# Not from scratch: predicting thermophysical properties through model-based transfer learning using graph convolutional networks
## Reviewer: 1
#### Comments:
In this paper, the author introduced a graph convolutional network for the prediction of thermophysical properties with transfer learning. While a certain level of novelty was shown in the paper, there are several major and minor issues to be revised before the paper is published.
<span style="color:blue">[Comments]</span> **This reviewer does not seem to have many complaints besides the need for a stronger emphasis on the pretraining side. Adding a section with more details might suffice.**
<span style="color:blue">[Kiho Comments]</span> **I agreed with your opinion. The reviewer #1 is quite positive to our paper.**
Major issues:
> 1. To ensure the reproducibility of the paper, the framework and parameter of the convolutional network should be clarified in the method part. While the author uses fig 3 and 4 to symbolically express the network framework, a more precise and rigorous algorithm or flowchart should be given to state the input dimension, convolutional parameter (kernel size, filter size and type of convolution), other network parameters (number of layers, dense layers, etc.)
<span style="color:green">[Add]</span> **Need detailed information about network parameters (can add more technical details now that reviewers align better with an ML background).**
<span style="color:blue">[Kiho Comments]</span> **The inclusion of network parameters and further explanation will make the reviewer happy.**
> 2. Transfer learning is supposed to be the highlight of the paper, however, the author didn’t explain enough details for their transfer learning framework. Apart from references to the history of transfer learning, very limited information was given in section 2.4. The author should explain the pre-trained model used for transfer learning, including input, output, training set, and feature used. Also, the author should clearly state the process to incorporate the pre-trained model with the new model. A clear framework flowchart or algorithm including network parameters should be given in this section.

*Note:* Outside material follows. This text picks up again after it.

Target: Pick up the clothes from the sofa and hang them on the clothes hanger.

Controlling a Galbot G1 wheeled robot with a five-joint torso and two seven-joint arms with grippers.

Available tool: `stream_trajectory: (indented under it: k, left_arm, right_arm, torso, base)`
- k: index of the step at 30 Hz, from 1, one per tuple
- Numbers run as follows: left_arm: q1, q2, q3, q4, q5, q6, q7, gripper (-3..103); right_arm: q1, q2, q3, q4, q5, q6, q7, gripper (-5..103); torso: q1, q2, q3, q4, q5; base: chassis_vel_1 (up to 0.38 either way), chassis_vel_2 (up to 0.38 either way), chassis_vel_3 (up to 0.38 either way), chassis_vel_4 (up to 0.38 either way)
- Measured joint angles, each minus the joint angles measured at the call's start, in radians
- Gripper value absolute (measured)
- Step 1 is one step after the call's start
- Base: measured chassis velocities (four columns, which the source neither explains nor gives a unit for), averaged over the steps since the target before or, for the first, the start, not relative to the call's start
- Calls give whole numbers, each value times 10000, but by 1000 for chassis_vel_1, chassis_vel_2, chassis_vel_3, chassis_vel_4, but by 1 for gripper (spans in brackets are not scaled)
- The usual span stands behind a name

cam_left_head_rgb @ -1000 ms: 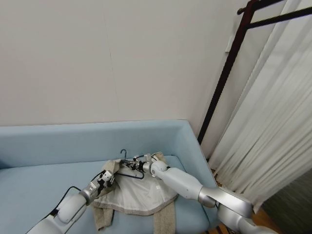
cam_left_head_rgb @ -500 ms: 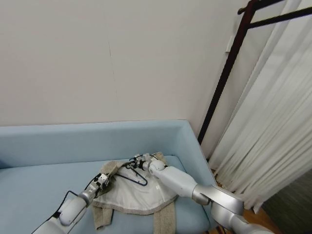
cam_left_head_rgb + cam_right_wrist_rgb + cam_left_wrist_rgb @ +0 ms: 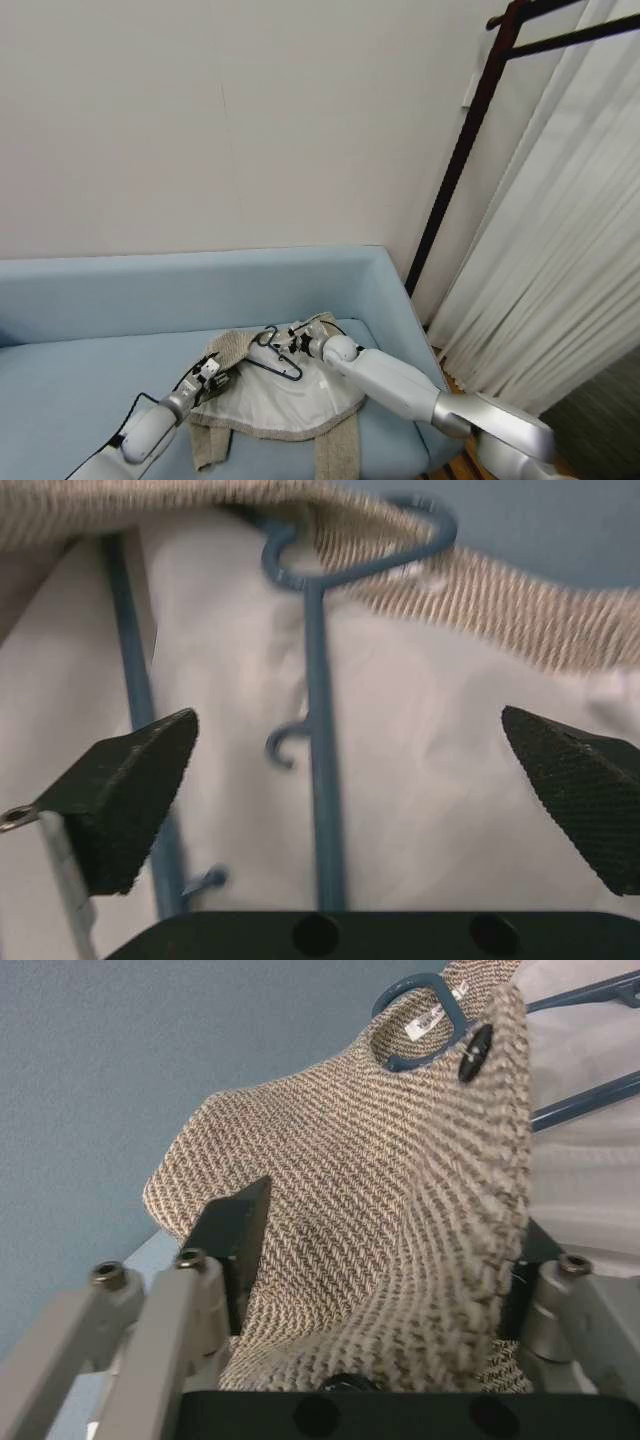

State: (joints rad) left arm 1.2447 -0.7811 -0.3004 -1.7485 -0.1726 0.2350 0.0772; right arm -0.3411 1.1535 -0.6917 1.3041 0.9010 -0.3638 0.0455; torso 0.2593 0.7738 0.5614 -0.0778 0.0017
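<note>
A beige knit jacket (image 3: 262, 405) with white lining lies spread on the light blue sofa (image 3: 90, 300). A dark blue hanger (image 3: 277, 360) rests on its collar end. My right gripper (image 3: 298, 345) hovers open just over the hanger; in the right wrist view the hanger's stem (image 3: 320, 780) runs between the wide-apart fingertips (image 3: 130, 795) without touching them. My left gripper (image 3: 212, 374) is at the jacket's left collar edge. In the left wrist view its fingers (image 3: 237, 1243) stand wide apart with the knit collar (image 3: 380, 1190) bunched between them.
A dark brown clothes rack (image 3: 462, 150) stands to the right of the sofa, its top bar (image 3: 570, 35) high up. White curtains (image 3: 560, 260) hang behind it. The sofa's right armrest (image 3: 395, 310) lies between the jacket and the rack.
The hanger has dropped from a raised tilt to lying on the jacket. The right gripper has drawn back slightly from it, and the left gripper has sunk a little.
</note>
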Motion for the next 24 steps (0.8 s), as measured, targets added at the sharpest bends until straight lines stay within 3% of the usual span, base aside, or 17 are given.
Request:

<span style="color:green">[Add]</span> **We need to add a section only with details of the TL part.**
<span style="color:blue">[Kiho Comments]</span> **Also, the importance of TL can be emphasized in Abstract and Introduction. (Same response in reviewer #2 comment #1).**
##### Minor issue:
> 1. In the result section, the author only reported mean absolute error and mean absolute percentage error. To better evaluate the similarity between predicted results and experiment results, the Pearson correlation $R^2$ should be calculated and reported in the result section.

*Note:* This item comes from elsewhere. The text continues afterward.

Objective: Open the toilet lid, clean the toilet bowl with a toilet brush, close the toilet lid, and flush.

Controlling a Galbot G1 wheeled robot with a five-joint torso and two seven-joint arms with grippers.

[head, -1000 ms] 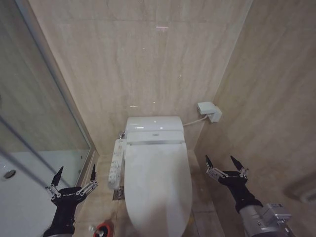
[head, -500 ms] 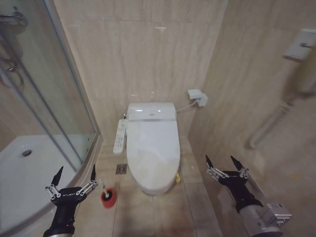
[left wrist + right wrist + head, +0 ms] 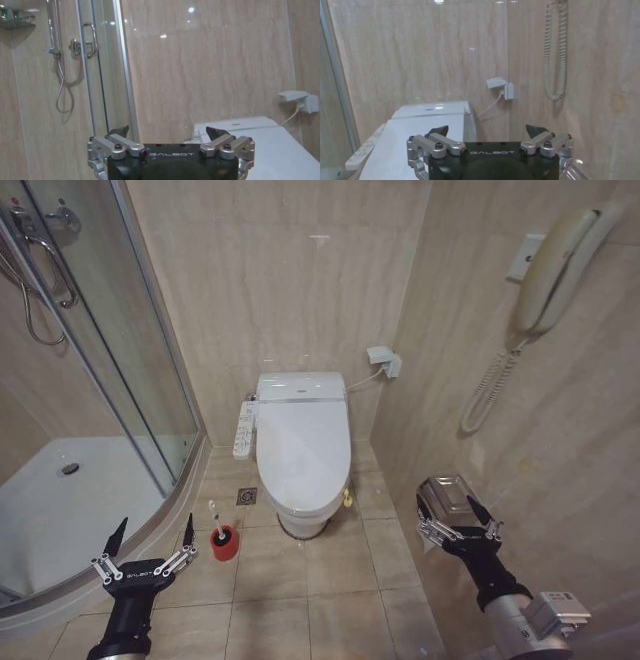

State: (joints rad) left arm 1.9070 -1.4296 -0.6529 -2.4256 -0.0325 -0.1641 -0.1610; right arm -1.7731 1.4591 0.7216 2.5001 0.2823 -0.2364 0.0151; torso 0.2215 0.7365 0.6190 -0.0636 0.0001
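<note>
The toilet lid (image 3: 303,442) lies shut over the toilet bowl (image 3: 305,523) against the far wall, with a yellow-green tag (image 3: 347,500) at its right edge. The toilet brush (image 3: 214,518) stands in a red cup (image 3: 224,544) on the floor, left of the bowl. My left gripper (image 3: 153,528) hangs open low on the left, near the brush but apart from it. On the right, my right gripper (image 3: 446,512) is open and holds nothing. The left wrist view has the left gripper (image 3: 167,131) with the lid (image 3: 282,150) beyond it. The right gripper (image 3: 487,129) faces the lid (image 3: 415,144).
A glass shower enclosure (image 3: 110,350) with a white tray (image 3: 60,505) fills the left. A button panel (image 3: 243,430) sits at the bowl's left. A wall phone (image 3: 545,270) with a coiled cord hangs right. A shiny metal box (image 3: 448,492) stands behind my right gripper. Tiled floor lies before the toilet.
The whole view has pulled back: the toilet looks smaller and farther, and the brush, shower tray and wall phone have come into view. Both grippers keep their open pose.
</note>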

<span style="color:red">[Discuss]</span> **Do we really need to add these results?**
<span style="color:blue">[Kiho Comments]</span> **It might be better to add R2 in the results.**
> 2. Figure 2 and figure 6 are almost identical except for the input. The author should reorganize those two figures to avoid repetition and highlight the transfer learning framework.
>
<span style="color:purple">[Modify]</span> **We might need to combine both images but that would mean also restructure some of the sections.**
<span style="color:blue">[Kiho Comments]</span> **It might be better to combine these figures to avoid the duplication of the image. Then, the restructure of the paper will be unavoidable.**
## Reviewer: 2
#### Comments:
This work by Hormazabal et. al. is a thorough study on building a new methodology using GCNNs and transfer learning for a wide variety of organic and inorganic molecules. This manuscript is good fit for JCIM after some points are addressed:
<span style="color:blue">[Comments]</span> **This reviewer asks for some extra analysis on the arising clusters seen on the TSN-e projections. Probably just adding results for inorganic/organic separately would make him happy (table or figure?).**
<span style="color:blue">[Kiho Comments]</span> **You are right. The addtion of results might be necessary. I am not sure which format will be better, but any type of results (table or figure) will be acceptable. The reviwer #2 is also positive to our paper.**
> 1. Although the goal of the manuscript is the methodology, specifying which thermophysical properties are optimized (critical temp, pressure and volume) in the abstract and the introduction will be useful for readers.
<span style="color:purple">[Modify]</span> **Simple modification. Clarify the properties being predicted when talking about thermophysical properties**
<span style="color:blue">[Kiho Comments]</span> **Great!**
> 2. Figures 10 and 11 have a representation of the chemical space used tSNE but is missing chemical insights. What are the specific larger chemical groups (amides, alcohols, acids, etc) contained in those spaces? Which particular spaces are underrepresented? Are these spaces difficult to navigate computationally or experimentally?
Additionally, there are formatting errors with Figures 10 and 11 with the size of the box and the outline around the figures.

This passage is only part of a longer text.